**Task directions:**
The whole listing below is to be copied exactly, with every picture left out.

**Data shown:**

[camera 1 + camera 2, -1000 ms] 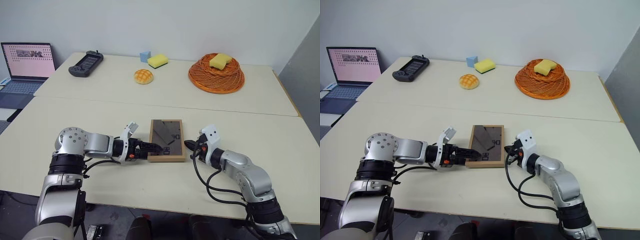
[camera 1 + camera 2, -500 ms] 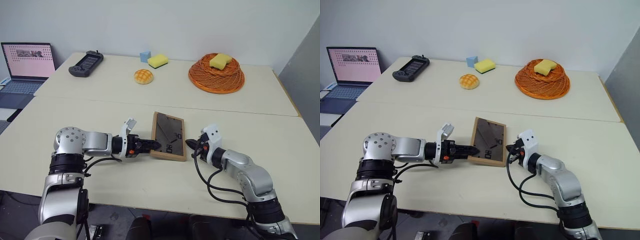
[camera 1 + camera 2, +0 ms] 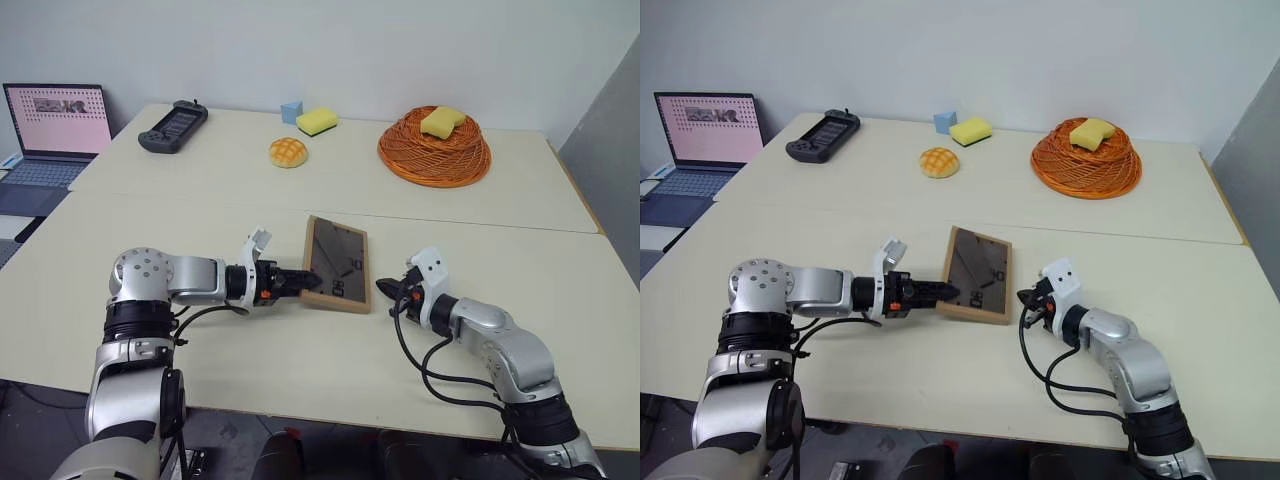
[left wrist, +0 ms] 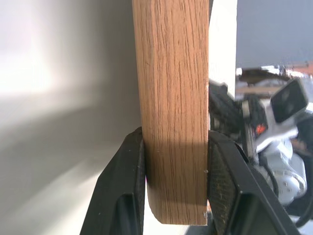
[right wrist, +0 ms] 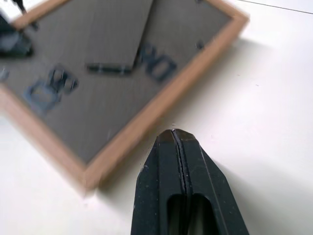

**Result of this exercise:**
[camera 1 + camera 2, -1000 ms] 
[camera 1 + camera 2, -500 ms] 
[camera 1 + camera 2, +0 ms] 
[left wrist, +0 ms] 
[right wrist, +0 ms] 

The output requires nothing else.